Meet the Small Parties – John Madigan’s Manufacturing and Farming Party

Continuing our theme of high profile independents who recently started their own parties, it’s time to investigate John Madigan’s Manufacturing and Farming Party!  John Madigan was originally elected as a member of the Democratic Labour Party, who, for those of you who have just tuned in, is the super-Catholic/anti-communist branch of the Australian Labor Party.  He quit the party in 2014, blaming a ‘cancer of political intrigue’, while the DLP angrily demanded he give back his seat and pointed to the extraordinarily high staff turnover and levels of stress leave in his office.

Having served as an independent, Madigan has now founded his own party, which is all about “Practical politics, putting people first”.

We believe it’s time that Australia acknowledges our farmers and our manufacturers as the foundation of our economy.  Without our farmers and manufacturers and workers, no other economic activity is possible. This is a party to unite all Australians behind that which has and will continue to make this country great. This is a party to encourage debate about manufacturing and farming, and to encourage better support for these two vital sectors of our economy. Additionally we stand for honesty in politics – and a fair go. People matter. Communities matter. The question is not can we afford to buy Australian-made, but can we afford not to?

All good as far as it goes.

The JMMFP has four major principles: Australian Manufacturing, Australian Farming, Protecting our National Influence, and Standing Up for Australian Families and Communities.

At first glance, this is another Working Man’s party, with a bit of protectionist thinking built in.

Under Manufacturing, Madigan and Co wants to halve company tax for companies manufacturing in Australia.  They want transparent trade agreements, and want to ensure that anything imported into Australia meets local product and labour standards.  He also wants all levels of government to buy local.

Similarly, under farming, they want better labelling laws (a popular issue this election – I think the government should just get on with it), subsidies to farmers, and a rural development bank.  Oh lord, and they want to pause the Murray Darling Basin plan for review, to balance rights of farmers and the needs of the ecosystem.  I still don’t understand the politics around the Murray Darling Basin, I’m so sorry.  If you do, feel free to comment.

Protecting our national interest includes investing in domestic oil and fuels.  I note a distinct lack or reference to the environment or renewables here.  He also wants to stop foreign ownership of Australian farmland, and make it more difficult to allow overseas purchases generally.  And he wants to increase and maintain defense expenditure.

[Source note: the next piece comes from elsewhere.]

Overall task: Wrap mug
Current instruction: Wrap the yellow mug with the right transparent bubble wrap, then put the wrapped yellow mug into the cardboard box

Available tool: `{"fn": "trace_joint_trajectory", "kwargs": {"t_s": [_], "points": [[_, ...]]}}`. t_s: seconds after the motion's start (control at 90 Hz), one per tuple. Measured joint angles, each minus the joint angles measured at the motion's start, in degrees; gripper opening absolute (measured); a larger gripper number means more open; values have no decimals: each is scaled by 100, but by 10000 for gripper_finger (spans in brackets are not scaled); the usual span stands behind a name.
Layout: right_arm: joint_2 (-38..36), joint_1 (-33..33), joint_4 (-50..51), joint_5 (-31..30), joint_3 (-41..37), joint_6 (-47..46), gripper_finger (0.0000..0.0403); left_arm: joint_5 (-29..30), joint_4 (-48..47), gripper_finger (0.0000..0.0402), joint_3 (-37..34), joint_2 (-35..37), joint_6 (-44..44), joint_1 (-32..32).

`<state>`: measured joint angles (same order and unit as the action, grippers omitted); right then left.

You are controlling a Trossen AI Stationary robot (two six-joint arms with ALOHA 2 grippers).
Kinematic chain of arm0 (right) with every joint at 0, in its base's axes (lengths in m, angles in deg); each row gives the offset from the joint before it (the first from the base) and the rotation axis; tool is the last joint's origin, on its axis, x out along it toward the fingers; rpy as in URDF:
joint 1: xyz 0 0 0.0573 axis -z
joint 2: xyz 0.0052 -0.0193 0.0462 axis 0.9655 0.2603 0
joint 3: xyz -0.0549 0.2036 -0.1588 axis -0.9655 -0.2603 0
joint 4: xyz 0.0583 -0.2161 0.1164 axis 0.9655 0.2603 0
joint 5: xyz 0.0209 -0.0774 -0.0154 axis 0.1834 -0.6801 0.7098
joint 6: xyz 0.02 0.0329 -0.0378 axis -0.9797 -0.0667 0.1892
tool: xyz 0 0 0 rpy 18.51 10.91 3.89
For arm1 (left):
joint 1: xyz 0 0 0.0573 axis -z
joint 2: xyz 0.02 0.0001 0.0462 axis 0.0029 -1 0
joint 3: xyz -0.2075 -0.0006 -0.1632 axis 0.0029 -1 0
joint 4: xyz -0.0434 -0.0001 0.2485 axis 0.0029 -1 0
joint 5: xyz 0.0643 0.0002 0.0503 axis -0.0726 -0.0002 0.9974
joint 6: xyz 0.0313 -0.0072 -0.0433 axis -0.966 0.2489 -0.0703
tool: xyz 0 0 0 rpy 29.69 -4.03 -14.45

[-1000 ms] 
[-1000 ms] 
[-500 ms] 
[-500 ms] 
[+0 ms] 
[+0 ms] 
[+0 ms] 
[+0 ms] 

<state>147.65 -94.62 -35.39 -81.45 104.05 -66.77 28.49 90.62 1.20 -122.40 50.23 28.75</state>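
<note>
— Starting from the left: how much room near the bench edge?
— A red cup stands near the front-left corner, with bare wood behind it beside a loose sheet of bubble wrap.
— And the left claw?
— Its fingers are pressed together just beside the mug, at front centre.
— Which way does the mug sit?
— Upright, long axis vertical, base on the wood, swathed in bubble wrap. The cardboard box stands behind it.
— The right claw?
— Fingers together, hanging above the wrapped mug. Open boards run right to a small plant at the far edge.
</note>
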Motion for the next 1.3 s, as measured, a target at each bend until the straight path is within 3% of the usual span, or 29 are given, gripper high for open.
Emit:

So far, so good – I think the environment would take a beating under some of this, but on the whole, I do think we need better protection for Australian farmers and manufacturers, to keep them afloat and to keep Australia reasonably viable and self-sufficient.

And now we come to ‘Standing up for Australian Families and Communities’, which is where I start giving this the side-eye, because our friend Madigan, you will recall, is from the DLP, and they have had some truly terrible policies around women, gay people and marriage in the past. Here are their policies

  • Split incomes will ease the tax burden on families.
  • We must change negative gearing laws to increase housing  affordability.
  • We respect the dignity of human life from conception to natural death. The family is a key part of society and fundamental to the sustainability of the Australian economy.
  • Australia’s clean and green energy future must be fostered, but not at the expense of the wellbeing of rural communities. Every life is important.

I have no idea what the first one means, so I’m looking it up on Wikipedia, which tells me that it’s essentially taxing a household rather than an individual – dividing the household income equally between husband and wife and then taxing accordingly.  This tends to benefit couples with one person working and one being the stay at home parent, and disadvantage couple with both parents working.

Negative gearing is a big theme of this election, and if this were a drinking game, I’d be drinking a shot right now.

Dignity of human life from conception to natural death – you can take the man out of the DLP, but you can’t take the DLP out of the man.  I also suspect that ‘the family is a key part of society’ is a quiet little dog whistle in the direction of marriage equality, which I very much doubt Madigan’s group favours.

And once again, we are a bit wishy-washy on clean energy and climate.  I’m a bit bemused about ‘Every life is important’ ending up on that point, though.

And that’s it!  Short and sweet!  We don’t get a lot here on education, immigration, health, or disability, to name a few key areas.  I rather suspect that visiting the DLP will give you a pretty good idea of which way he will swing – and they are traditionally rather good on things, because their pro-life values actually carry through to post-womb humans. I do know that Madigan is quite good on refugees, because he is one of the politicians who I rang last year and his office was very friendly and agreed that we needed to do better there and that Madigan was already on it, so that’s something.

Basically, if you are a working class or rural Catholic, I suspect that John Madigan’s Manufacturing and Farming Party is the party for you.  He’s a bit too Catholic for me, and I suspect he is a terrible boss, but he has some good policies that really would help Australian workers in primary industries.

Not to my taste, but you could certainly do worse.